Case ID: ad2d_176/html/0101-02.html
Source: Caselaw Access Project
Author: {"author": "", "license": "Public Domain", "url": "https://static.case.law/"}
Date Created: 2024-08-24T03:29:51.129683

(September 5, 1991)
    In the Matter of Steven S., a Person Alleged to be a Juvenile Delinquent, Appellant.
   —Final order, Family Court, Bronx County (Rhoda Cohen, F.C.J.), entered November 30, 1990, which adjudicated appellant a juvenile delinquent and placed him with the Division for Youth, Title III, for a period of 18 months, after a fact-finding determination that he committed acts which, if committed by an adult, would constitute the crimes of criminal possession of stolen property in the fourth and fifth degrees, and unauthorized use of a vehicle, unanimously reversed, on the law, the order is vacated, and the petition is dismissed, without costs.

A police officer saw appellant driving a 1985 Fleetwood Cadillac on Southern Boulevard in Bronx County. After passing two red lights, appellant crashed the vehicle into two parked cars, whereupon he and another occupant fled on foot. Appellant eluded the police during the chase, but he was apprehended approximately one half hour later in the same vicinity by the officer who had initiated the pursuit.

The petition contained only one supporting deposition, that of the arresting officer, and no allegations pertaining to ownership of the vehicle, appellant’s nonpermission to use the vehicle, or that the vehicle was stolen. A legally sufficient accusatory instrument is a nonwaivable jurisdictional prerequisite to a juvenile delinquency proceeding (Matter of David T., 75 NY2d 927). In order for a petition to be legally sufficient, it must set forth a prima facie case (People v Alejandro, 70 NY2d 133, 139).

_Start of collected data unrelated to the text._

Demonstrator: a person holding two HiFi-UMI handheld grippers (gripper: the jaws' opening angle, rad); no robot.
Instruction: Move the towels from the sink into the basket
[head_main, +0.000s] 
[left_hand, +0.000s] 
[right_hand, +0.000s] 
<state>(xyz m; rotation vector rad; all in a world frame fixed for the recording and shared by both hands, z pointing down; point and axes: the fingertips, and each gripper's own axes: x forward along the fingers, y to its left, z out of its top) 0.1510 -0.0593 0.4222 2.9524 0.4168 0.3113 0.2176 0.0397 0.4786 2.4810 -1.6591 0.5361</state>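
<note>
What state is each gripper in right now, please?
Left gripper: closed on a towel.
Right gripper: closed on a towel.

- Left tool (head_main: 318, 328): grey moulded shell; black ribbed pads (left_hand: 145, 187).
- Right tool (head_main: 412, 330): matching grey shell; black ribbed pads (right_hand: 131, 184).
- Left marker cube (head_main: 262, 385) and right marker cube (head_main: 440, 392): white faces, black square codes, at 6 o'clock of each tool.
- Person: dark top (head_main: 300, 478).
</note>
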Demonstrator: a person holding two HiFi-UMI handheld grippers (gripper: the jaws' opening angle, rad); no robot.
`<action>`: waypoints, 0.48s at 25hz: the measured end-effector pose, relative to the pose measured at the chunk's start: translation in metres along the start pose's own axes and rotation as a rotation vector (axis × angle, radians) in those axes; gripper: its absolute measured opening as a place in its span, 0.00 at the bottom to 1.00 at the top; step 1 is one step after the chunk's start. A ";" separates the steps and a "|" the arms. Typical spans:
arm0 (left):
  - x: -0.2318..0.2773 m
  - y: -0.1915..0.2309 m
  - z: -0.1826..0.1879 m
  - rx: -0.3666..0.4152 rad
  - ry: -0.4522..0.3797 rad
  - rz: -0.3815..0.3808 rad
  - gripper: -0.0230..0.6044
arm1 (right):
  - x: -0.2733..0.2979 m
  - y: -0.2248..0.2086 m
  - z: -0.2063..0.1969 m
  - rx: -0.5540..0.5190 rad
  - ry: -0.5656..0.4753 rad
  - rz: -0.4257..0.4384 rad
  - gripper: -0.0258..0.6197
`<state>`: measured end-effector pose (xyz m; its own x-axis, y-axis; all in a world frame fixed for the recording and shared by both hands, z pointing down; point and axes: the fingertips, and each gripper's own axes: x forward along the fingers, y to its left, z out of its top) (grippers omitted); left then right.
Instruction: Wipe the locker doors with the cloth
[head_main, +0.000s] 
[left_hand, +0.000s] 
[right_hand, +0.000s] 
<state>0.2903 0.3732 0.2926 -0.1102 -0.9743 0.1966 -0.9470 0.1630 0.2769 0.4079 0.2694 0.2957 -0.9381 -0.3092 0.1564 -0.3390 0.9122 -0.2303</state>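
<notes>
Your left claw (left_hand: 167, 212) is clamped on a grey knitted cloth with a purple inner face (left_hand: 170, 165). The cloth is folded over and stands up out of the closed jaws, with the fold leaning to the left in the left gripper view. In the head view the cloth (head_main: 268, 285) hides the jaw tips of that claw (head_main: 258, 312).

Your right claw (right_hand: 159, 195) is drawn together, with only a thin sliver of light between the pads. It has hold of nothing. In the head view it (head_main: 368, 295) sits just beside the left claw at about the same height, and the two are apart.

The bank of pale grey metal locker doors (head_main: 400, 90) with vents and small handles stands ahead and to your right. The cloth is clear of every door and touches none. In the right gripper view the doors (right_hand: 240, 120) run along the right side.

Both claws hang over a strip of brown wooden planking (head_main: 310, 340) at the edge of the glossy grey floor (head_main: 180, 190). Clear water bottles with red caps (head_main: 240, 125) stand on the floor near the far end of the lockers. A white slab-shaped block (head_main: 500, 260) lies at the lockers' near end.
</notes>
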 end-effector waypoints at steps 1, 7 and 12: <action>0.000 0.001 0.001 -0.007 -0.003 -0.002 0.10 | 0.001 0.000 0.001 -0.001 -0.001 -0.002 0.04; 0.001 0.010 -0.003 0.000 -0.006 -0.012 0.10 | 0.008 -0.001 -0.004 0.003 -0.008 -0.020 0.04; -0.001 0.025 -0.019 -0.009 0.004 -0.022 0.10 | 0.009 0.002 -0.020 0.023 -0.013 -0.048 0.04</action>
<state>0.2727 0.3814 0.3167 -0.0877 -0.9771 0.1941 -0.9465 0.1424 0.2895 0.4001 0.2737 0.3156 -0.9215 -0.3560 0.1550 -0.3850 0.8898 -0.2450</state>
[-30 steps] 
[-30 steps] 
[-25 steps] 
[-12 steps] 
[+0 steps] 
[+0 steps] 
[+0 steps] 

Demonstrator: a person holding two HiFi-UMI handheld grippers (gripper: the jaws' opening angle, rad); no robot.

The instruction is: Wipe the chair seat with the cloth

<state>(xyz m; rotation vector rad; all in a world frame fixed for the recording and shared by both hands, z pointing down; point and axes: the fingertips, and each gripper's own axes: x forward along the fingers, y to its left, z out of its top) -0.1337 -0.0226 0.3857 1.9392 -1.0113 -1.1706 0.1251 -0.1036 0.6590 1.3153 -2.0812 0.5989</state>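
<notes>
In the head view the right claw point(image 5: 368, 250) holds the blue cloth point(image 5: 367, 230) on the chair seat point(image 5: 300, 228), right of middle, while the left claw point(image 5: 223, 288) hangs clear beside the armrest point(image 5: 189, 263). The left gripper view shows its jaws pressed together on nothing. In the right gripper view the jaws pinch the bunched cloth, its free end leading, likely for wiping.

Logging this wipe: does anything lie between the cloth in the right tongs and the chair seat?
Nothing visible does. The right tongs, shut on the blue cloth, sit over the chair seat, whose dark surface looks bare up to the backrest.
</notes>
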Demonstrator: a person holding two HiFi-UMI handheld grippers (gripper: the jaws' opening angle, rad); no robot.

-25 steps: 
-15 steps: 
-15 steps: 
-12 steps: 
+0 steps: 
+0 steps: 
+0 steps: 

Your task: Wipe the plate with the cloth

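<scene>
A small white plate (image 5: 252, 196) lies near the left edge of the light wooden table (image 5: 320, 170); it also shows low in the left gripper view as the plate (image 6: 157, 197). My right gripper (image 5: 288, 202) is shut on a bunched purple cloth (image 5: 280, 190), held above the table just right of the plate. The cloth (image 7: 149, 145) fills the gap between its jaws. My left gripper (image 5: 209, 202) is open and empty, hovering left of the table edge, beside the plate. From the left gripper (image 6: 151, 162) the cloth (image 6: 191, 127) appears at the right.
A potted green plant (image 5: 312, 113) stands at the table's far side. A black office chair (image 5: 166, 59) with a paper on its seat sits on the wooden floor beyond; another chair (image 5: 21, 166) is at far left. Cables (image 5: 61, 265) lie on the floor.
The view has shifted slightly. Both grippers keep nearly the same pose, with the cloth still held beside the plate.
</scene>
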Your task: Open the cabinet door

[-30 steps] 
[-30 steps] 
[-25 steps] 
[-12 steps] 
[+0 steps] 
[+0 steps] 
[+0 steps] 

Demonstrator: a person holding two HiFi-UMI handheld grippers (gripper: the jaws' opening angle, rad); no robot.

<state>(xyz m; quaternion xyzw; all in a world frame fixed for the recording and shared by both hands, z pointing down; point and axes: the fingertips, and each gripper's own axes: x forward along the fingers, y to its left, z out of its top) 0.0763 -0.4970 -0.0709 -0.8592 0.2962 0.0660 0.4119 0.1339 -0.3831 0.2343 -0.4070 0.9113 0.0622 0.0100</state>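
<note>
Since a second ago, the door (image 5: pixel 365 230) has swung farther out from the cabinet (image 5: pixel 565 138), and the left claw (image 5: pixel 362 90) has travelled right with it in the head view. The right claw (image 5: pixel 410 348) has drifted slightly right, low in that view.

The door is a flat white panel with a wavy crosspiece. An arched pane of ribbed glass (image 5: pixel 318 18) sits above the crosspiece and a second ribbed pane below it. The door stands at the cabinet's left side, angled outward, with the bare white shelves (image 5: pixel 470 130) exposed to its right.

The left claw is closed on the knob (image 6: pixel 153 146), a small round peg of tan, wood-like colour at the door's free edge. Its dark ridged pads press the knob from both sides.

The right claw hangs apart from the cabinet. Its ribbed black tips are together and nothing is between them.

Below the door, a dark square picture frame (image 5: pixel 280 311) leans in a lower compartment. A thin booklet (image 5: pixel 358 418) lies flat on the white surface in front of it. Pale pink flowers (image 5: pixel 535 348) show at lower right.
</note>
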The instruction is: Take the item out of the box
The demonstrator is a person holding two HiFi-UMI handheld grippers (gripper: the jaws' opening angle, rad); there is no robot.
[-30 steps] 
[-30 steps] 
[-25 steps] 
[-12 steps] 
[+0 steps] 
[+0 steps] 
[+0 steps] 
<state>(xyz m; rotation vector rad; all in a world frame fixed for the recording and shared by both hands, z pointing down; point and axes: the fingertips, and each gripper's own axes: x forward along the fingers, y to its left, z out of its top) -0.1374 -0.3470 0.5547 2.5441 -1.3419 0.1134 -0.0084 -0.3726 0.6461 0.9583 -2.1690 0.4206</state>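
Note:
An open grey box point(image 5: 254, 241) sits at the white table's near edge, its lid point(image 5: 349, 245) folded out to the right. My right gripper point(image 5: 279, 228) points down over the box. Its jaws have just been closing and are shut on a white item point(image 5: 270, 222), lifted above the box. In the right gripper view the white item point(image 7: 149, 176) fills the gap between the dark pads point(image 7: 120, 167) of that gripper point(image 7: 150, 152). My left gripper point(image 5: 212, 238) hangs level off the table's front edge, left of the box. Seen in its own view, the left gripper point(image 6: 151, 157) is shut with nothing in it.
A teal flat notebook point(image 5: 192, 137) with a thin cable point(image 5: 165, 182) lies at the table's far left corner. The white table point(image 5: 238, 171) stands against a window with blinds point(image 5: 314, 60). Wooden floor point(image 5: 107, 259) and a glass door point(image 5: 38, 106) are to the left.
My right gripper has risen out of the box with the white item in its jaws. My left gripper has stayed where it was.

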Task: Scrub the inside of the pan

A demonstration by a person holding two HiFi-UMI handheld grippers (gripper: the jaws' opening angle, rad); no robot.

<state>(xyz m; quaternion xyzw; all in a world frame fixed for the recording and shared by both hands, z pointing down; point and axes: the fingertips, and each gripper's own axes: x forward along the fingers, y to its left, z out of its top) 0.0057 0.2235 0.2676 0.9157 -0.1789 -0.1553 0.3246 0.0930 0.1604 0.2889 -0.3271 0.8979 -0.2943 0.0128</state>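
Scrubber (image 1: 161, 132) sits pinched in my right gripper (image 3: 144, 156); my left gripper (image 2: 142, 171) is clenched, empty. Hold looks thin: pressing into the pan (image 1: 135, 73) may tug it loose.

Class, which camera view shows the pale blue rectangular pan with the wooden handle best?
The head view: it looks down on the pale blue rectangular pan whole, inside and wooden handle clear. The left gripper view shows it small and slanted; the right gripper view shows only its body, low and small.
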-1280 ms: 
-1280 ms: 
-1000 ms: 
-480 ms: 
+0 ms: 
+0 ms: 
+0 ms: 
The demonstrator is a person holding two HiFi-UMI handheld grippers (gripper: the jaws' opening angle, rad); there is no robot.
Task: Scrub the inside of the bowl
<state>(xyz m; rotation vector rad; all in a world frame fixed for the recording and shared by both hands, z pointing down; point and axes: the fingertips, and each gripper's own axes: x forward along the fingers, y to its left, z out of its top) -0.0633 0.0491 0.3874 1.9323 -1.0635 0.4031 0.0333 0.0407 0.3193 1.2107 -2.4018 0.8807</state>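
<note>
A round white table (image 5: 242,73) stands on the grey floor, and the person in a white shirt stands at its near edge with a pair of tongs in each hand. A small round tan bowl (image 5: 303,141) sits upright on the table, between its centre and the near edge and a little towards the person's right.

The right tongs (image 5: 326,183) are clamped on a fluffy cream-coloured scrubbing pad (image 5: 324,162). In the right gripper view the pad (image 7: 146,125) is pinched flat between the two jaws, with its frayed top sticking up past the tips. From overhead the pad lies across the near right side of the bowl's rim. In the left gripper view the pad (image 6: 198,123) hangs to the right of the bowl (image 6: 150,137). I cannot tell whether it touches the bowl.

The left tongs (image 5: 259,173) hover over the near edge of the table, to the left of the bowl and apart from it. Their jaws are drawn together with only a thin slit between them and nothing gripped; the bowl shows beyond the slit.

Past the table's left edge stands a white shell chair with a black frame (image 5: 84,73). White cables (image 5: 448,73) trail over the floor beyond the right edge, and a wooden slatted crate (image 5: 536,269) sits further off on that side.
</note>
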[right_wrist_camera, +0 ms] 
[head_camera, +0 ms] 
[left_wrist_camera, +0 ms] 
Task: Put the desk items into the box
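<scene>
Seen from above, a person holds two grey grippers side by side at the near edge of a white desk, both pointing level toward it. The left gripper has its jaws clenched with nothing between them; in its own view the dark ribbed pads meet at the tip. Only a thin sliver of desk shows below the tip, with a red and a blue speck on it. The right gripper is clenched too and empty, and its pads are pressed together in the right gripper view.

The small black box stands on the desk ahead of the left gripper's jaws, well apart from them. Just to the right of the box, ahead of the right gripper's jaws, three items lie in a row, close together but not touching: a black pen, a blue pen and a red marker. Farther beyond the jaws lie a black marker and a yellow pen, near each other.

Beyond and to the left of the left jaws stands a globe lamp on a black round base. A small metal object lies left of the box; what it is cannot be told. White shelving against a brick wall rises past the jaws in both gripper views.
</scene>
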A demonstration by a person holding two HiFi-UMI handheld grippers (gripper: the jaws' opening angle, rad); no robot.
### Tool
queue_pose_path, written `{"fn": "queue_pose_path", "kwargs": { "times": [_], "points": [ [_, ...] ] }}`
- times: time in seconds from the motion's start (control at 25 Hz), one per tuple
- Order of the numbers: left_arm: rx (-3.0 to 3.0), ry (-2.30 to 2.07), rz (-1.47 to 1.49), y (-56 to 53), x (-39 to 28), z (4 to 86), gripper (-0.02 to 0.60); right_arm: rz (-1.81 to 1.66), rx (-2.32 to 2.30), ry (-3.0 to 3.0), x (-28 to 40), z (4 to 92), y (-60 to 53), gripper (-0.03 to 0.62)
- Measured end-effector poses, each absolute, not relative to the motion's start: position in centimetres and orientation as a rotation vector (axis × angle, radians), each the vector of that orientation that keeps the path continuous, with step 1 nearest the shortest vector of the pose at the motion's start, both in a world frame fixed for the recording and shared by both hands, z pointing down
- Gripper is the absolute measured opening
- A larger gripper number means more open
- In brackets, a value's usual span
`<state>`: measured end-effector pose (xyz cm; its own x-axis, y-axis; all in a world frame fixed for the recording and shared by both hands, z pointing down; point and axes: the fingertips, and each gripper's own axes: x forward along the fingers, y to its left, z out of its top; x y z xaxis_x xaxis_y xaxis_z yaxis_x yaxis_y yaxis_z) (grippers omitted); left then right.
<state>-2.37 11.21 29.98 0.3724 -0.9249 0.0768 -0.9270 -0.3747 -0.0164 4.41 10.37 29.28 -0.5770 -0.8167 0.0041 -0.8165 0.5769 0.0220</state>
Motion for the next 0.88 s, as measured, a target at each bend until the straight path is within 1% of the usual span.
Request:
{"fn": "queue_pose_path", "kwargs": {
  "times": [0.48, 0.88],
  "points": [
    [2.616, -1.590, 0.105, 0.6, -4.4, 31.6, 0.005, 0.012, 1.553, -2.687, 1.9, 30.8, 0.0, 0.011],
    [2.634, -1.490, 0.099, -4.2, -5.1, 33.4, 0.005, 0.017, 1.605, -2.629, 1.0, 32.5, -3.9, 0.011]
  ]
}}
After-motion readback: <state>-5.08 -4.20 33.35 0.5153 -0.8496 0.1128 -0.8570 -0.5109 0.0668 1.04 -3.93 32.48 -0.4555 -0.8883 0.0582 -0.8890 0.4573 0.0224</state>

A juvenile delinquency petition that is legally insufficient because it fails to contain non-hearsay allegations establishing every element of the crime charged, as in the instant case, cannot be rectified by subsequent amendment. (Matter of Detrece H., 78 NY2d 107.) Family Court Act § 311.5 (2) (b) states: "A petition may not be amended for the purpose of curing * * * [the] legal insufficiency of the factual allegations”. Thus the presentment agency’s attempt to amend the petition by adding a supporting deposition from the owner of the vehicle after the opening of the fact-finding hearing failed to cure the legal insufficiency of the petition. Concur — Murphy, P. J., Carro, Ellerin and Asch, JJ.